Action item |
Print the listing below word for word, but drop any pictures it contains.

Given material |
○ ○ ○ ○

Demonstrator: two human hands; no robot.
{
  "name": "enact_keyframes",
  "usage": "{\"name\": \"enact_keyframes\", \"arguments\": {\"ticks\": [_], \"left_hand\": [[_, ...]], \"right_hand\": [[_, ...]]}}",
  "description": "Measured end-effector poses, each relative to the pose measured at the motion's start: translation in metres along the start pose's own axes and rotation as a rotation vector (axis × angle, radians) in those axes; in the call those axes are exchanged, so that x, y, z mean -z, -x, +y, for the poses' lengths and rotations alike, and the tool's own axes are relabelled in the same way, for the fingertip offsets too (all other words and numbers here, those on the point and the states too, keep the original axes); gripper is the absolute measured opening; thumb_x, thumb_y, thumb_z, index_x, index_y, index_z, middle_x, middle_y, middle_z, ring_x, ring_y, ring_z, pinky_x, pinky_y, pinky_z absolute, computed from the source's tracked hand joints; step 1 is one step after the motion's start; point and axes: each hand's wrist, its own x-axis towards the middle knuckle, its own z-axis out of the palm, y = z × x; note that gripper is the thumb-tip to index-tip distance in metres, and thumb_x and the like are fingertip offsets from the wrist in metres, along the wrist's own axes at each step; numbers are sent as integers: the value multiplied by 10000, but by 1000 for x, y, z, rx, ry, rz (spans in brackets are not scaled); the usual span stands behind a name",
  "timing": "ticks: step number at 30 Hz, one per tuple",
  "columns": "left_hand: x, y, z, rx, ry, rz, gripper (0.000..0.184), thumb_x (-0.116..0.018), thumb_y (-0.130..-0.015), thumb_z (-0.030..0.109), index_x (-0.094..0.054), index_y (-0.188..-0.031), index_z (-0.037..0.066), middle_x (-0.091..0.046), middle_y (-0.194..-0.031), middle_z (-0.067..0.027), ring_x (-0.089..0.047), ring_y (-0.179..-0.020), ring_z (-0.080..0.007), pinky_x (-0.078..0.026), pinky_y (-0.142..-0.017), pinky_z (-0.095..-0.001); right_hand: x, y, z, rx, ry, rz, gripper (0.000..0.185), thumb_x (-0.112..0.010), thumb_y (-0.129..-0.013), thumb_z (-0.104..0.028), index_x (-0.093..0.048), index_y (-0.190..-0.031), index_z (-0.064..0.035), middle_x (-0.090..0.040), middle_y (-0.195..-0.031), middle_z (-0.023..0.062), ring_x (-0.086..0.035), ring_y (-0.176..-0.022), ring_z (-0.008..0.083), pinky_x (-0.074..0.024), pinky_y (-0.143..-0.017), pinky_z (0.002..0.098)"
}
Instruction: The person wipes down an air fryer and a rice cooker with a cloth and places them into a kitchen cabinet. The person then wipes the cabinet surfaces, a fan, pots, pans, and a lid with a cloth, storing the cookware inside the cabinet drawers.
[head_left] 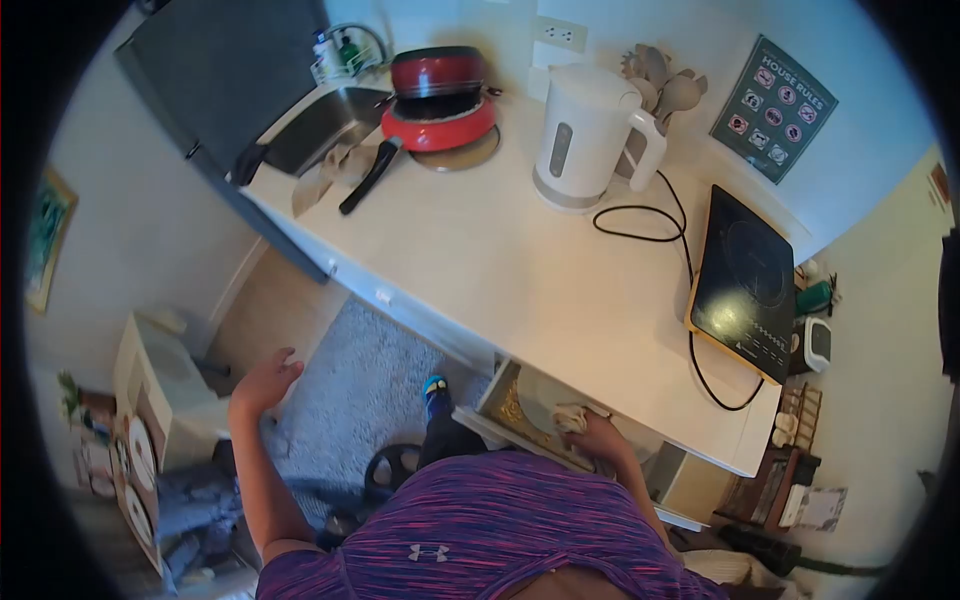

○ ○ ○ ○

Completed task |
Demonstrator: two human hands; no robot.
{
  "name": "enact_keyframes",
  "usage": "{\"name\": \"enact_keyframes\", \"arguments\": {\"ticks\": [_], \"left_hand\": [[_, ...]], \"right_hand\": [[_, ...]]}}",
  "description": "Measured end-effector poses, each relative to the pose measured at the motion's start: translation in metres along the start pose's own axes and rotation as a rotation vector (axis × angle, radians) in those axes; in the call those axes are exchanged, so that x, y, z mean -z, -x, +y, for the poses' lengths and rotations alike, and the tool's own axes are relabelled in the same way, for the fingertip offsets too (all other words and numbers here, those on the point and the states too, keep the original axes); gripper is the absolute measured opening; thumb_x, thumb_y, thumb_z, index_x, index_y, index_z, middle_x, middle_y, middle_z, ring_x, ring_y, ring_z, pinky_x, pinky_y, pinky_z absolute, computed from the source's tracked hand joints; step 1 is one step after the motion's start; point and axes: each hand's wrist, its own x-axis towards the middle knuckle, its own z-axis out of the palm, y = z × x; note that gripper is the thumb-tip to index-tip distance in metres, and thumb_x and the like are fingertip offsets from the wrist in metres, along the wrist's own axes at each step; numbers are sent as integers: the value multiplied by 10000, but by 1000 for x, y, z, rx, ry, rz (spans in brackets are not scaled); the usual span stands behind a name",
  "timing": "ticks: step number at 30 Hz, one per tuple",
  "columns": "left_hand: x, y, z, rx, ry, rz, gripper (0.000..0.184), thumb_x (-0.116..0.018), thumb_y (-0.130..-0.015), thumb_z (-0.030..0.109), index_x (-0.094..0.054), index_y (-0.188..-0.031), index_z (-0.037..0.066), middle_x (-0.091..0.046), middle_y (-0.194..-0.031), middle_z (-0.067..0.027), ring_x (-0.089..0.047), ring_y (-0.179..-0.020), ring_z (-0.080..0.007), pinky_x (-0.078..0.026), pinky_y (-0.142..-0.017), pinky_z (-0.095..-0.001); right_hand: x, y, z, rx, ry, rz, gripper (0.000..0.185), thumb_x (-0.112..0.010), thumb_y (-0.129..-0.013), thumb_z (-0.104..0.028), index_x (-0.093..0.048), index_y (-0.190..-0.031), index_z (-0.064..0.035), middle_x (-0.090..0.040), middle_y (-0.195..-0.031), middle_z (-0.023..0.062), ring_x (-0.086..0.035), ring_y (-0.176..-0.022), ring_z (-0.008..0.083), pinky_x (-0.074..0.024), pinky_y (-0.143..-0.017), pinky_z (0.002..0.098)"
}
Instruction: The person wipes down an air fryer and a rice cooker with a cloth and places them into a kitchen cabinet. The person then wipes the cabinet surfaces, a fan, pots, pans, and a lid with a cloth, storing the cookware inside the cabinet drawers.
[head_left] 

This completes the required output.